Maria Gutzeit | Women and the Semantics of Our History


Sometimes semantics matter. We just had International Women’s Day, and in the United States March is Women’s History Month. A lot of folks have been rightly recognizing women’s achievements. 

The evolution of the rights of women and the resulting achievements have been profound in much (but not all) of the world. Is there a difference between what you think of when you hear “Women’s Work” rather than “work?” Are “Women’s Achievements” different than achievements? Is “Women’s History” somehow different than history? 

I’m all for celebrating and giving press to the often overlooked and remarkable achievements of women, but an even stronger position would be to be mentioned sans special category. 

Are there champions of the environment? Astronauts? Medical researchers? Distance runners? Welders? Millionaire soccer stars and famous race car drivers? Teachers? Multi-medal-winning Olympians? Lawyers? Politicians? Parents? Engineers? Construction company owners? CEOs? Yes, there are. What a world it would be if we all knew of folks in both sexes in every single one of those jobs. 

Who takes out the trash and picks up the kids? Who earns the bulk of household income? Who fixes your car? Who is your doctor? Who is cooking dinner? All of us may have our own way of living, but it is increasingly changing, and that is a good thing. 

Picturing certain roles as limited to certain sexes is, well, limiting. 

It is similarly limiting to have panel after panel at business conferences be made up of only men. It is limiting to have the category of “women’s quotes” be peppered with social influencers and fashion icons and devoid of CEOs, governors and scientists. It is limiting to, out of curiosity, tap the “shop women-owned” button on Amazon and see only handmade goods and actresses’ recommendations. Where are the women-owned Amazon distributors? The women-owned electronics and hardware brands? We’ve gotten our own check box, but it seems to be a small, limited box, at least for now. 

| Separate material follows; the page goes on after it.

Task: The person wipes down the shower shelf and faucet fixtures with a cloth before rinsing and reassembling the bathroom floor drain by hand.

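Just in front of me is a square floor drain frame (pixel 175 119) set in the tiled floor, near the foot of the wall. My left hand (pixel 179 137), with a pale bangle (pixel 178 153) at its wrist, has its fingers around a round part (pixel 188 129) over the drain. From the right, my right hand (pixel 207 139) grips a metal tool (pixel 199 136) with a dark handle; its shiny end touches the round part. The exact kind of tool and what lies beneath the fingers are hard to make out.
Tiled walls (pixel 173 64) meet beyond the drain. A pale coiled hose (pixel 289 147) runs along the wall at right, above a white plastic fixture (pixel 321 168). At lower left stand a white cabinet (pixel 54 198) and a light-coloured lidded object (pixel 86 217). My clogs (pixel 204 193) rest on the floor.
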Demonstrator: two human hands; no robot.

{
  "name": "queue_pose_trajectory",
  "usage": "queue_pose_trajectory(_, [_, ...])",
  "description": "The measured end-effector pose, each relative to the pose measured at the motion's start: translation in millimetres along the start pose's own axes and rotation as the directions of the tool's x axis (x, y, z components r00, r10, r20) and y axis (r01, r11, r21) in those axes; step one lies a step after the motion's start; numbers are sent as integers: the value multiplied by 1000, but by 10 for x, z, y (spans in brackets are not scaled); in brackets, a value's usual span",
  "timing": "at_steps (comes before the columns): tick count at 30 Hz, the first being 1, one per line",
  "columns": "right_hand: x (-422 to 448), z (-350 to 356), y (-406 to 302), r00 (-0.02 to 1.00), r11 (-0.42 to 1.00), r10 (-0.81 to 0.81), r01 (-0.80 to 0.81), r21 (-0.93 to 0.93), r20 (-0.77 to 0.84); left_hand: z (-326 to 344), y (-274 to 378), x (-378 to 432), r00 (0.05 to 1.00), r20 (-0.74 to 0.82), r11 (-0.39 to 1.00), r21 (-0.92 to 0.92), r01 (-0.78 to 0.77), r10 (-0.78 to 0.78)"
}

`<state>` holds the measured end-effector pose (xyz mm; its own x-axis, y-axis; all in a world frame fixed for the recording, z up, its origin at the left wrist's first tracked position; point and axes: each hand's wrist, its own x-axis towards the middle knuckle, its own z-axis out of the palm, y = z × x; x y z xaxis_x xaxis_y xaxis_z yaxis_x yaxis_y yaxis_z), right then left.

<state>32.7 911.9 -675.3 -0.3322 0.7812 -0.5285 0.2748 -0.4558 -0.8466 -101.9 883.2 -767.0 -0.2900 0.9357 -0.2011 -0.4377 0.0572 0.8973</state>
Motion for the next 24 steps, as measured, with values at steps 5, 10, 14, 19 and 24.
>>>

Many years ago my mom, a journalist turned stay-at-home mom, remarked how amazing it was that in my family dinner was often “fend for yourself.” I like home-cooked food more than eating out, and often make several large-pot meals a week. 

However, if anyone suggested it was my duty to have dinner on the table, laughter would ensue. Mom thought that was stunning. This was a huge change, in just a generation. Of course, in her generation wearing pants was considered rebellious. 

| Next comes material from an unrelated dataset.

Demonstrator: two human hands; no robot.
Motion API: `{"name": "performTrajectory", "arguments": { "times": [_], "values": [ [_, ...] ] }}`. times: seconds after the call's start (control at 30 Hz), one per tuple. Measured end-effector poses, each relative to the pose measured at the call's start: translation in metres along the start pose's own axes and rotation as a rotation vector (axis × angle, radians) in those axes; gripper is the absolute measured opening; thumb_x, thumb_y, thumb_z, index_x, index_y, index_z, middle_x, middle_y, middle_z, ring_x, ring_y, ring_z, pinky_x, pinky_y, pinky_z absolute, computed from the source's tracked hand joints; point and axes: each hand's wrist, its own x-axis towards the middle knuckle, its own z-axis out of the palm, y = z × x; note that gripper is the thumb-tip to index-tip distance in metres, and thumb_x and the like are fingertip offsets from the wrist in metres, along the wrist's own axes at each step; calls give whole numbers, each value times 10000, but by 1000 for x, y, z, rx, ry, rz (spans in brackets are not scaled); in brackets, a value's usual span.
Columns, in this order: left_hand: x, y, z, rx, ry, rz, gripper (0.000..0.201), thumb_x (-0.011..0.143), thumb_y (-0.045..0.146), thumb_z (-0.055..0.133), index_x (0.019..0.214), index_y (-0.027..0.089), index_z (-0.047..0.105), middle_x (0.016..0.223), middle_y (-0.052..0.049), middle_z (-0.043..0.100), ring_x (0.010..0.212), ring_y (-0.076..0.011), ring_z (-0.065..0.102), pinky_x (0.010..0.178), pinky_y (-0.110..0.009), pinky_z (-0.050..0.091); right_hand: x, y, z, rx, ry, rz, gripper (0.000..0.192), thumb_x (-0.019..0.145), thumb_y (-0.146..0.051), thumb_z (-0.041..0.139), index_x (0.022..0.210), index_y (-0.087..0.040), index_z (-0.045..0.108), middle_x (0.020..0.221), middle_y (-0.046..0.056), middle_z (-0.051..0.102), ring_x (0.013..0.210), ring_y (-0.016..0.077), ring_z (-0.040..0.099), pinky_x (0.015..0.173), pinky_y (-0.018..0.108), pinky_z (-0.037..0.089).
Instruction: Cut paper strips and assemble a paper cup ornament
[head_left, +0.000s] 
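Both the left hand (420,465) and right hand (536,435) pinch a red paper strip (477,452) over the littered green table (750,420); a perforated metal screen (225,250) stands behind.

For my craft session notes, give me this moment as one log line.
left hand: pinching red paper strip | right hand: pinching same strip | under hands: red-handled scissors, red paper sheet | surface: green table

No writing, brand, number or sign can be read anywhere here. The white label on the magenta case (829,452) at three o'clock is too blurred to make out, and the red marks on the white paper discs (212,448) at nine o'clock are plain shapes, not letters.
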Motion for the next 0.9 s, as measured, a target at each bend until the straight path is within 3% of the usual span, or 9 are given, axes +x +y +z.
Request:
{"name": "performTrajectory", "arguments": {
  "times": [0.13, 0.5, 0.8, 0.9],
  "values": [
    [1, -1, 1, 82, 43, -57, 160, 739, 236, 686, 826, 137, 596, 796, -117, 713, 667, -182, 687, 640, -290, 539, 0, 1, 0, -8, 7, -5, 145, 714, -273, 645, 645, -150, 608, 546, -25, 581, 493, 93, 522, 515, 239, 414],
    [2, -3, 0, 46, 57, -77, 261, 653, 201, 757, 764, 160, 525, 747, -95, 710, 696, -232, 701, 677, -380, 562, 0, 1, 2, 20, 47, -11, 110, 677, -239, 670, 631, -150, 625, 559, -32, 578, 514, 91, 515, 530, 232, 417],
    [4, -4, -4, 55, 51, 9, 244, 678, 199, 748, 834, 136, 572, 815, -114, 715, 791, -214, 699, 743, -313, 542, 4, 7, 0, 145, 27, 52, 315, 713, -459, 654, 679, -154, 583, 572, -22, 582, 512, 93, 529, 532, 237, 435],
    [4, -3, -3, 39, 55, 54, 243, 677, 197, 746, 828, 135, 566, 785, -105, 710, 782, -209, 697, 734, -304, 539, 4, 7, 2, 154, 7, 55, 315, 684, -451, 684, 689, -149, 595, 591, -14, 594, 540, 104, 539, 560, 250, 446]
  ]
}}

Today, I can walk into a room of engineers and lawyers and have all of them be female. We are there to get stuff done, and rightly so. Hopefully someone is picking up the kids because it’s not us! 

And, on the reverse side, during the pandemic I have noticed many working dads having to devote part of their day to kid duty. They even suffer the fate of screaming kids in the background on Zoom, just as the working moms do. That is progress. We can now relate to each other even more. 

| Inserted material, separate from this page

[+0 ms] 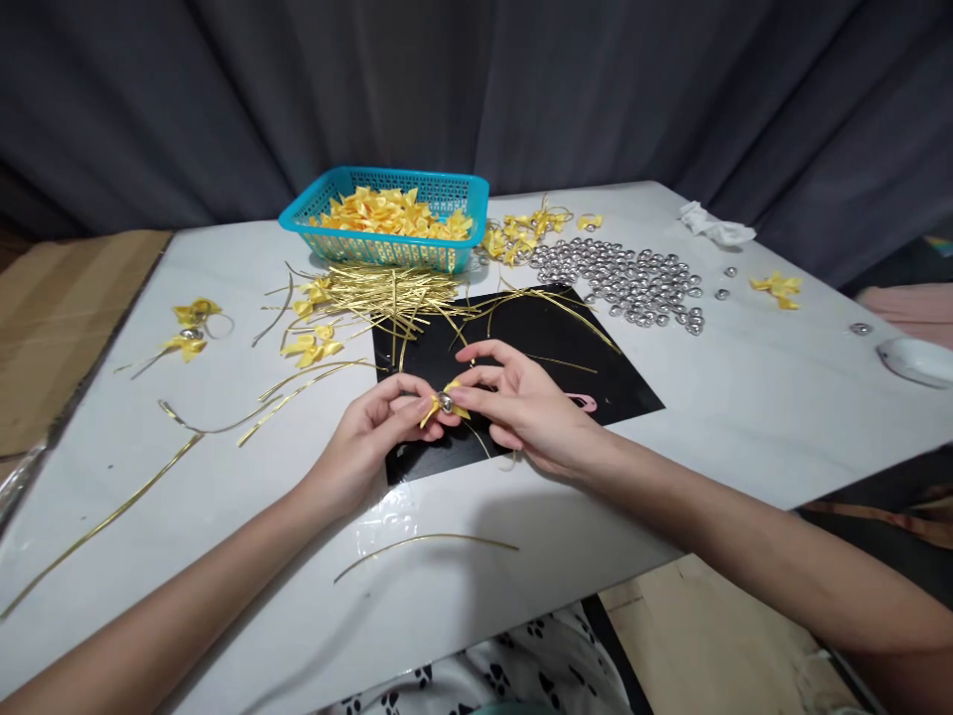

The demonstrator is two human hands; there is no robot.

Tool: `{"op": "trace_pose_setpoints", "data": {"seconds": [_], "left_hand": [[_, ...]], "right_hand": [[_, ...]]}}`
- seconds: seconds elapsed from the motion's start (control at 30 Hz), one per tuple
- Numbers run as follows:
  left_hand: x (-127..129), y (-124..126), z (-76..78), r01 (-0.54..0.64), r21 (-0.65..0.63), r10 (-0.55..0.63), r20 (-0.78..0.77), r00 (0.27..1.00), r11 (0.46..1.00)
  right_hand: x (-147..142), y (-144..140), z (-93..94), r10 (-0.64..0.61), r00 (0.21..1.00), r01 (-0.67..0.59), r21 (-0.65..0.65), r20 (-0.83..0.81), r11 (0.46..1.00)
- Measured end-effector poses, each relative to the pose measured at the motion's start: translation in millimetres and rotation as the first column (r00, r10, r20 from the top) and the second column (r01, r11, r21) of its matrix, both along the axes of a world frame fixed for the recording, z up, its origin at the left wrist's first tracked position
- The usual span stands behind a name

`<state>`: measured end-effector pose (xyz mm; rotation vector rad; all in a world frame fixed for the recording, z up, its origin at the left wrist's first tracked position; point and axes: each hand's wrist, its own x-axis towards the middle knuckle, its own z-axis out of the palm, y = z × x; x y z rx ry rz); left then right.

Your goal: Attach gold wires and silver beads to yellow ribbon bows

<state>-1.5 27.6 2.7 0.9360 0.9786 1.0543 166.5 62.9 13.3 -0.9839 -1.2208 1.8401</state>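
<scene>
I am holding a yellow bow [429,414] between both hands, above the near part of a black mat [617,387] on the white worktop [707,397]. My left grip [376,427] is pinching the bow's left end between thumb and fingers. My right grip [525,402] is closing thumb and fingertip on its right end, with the index finger standing raised and apart. The bow's long axis is running crosswise, from one set of fingertips to the other, its left end pointing slightly down toward me. A silver bead [445,401] is sitting at its middle, facing upward and toward me. The underside is staying hidden from view.

Beyond the mat, a bundle of gold wires [387,293] is lying mostly crosswise before a blue basket [387,238], which is holding many yellow ribbon pieces [379,211]. A spread of silver beads [625,273] is lying to the right of the basket. A single gold wire [424,539] is lying crosswise on the worktop nearer me, bowing gently. A pink object [585,401] is showing partly beside my right wrist.
</scene>
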Motion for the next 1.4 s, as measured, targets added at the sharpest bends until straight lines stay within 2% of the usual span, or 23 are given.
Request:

Is all rosy? No. Between implicit bias and assumed gender roles, there’s a way to go. 

I suspect far more women than men worry about both the laundry and work; both getting balanced meals on the table and their next career move; both picking up the kid on time and earning enough to buy the next car to pick them up in. In the household and the world, duties are best divided, but based on skills and interest more than assumptions. 

The late Supreme Court Justice Ruth Bader Ginsburg said “it helps to be a bit deaf” to slights. “I have followed that advice assiduously, and not only at home through 56 years of a marital partnership nonpareil. I have employed it as well in every workplace, including the Supreme Court. When a thoughtless or unkind word is spoken, best tune out. Reacting in anger or annoyance will not advance one’s ability to persuade,” she said. 

Yes, the slights continue, but women are adept at keeping on keeping on, and we’ve covered great ground in just a generation. 

When I was growing up, we saw cigarette ads filled with fashionable women saying, “You’ve come a long way baby.” We’ve come even farther since then, be it as equal household members, Nobel prize winners or heads of state. We are on a learning – and doing – path. It will be a fine day when Women’s History Day is needed just as much as Men’s History Day is. 

Maria Gutzeit is an engineer, business owner, past elected official and mom living in Santa Clarita.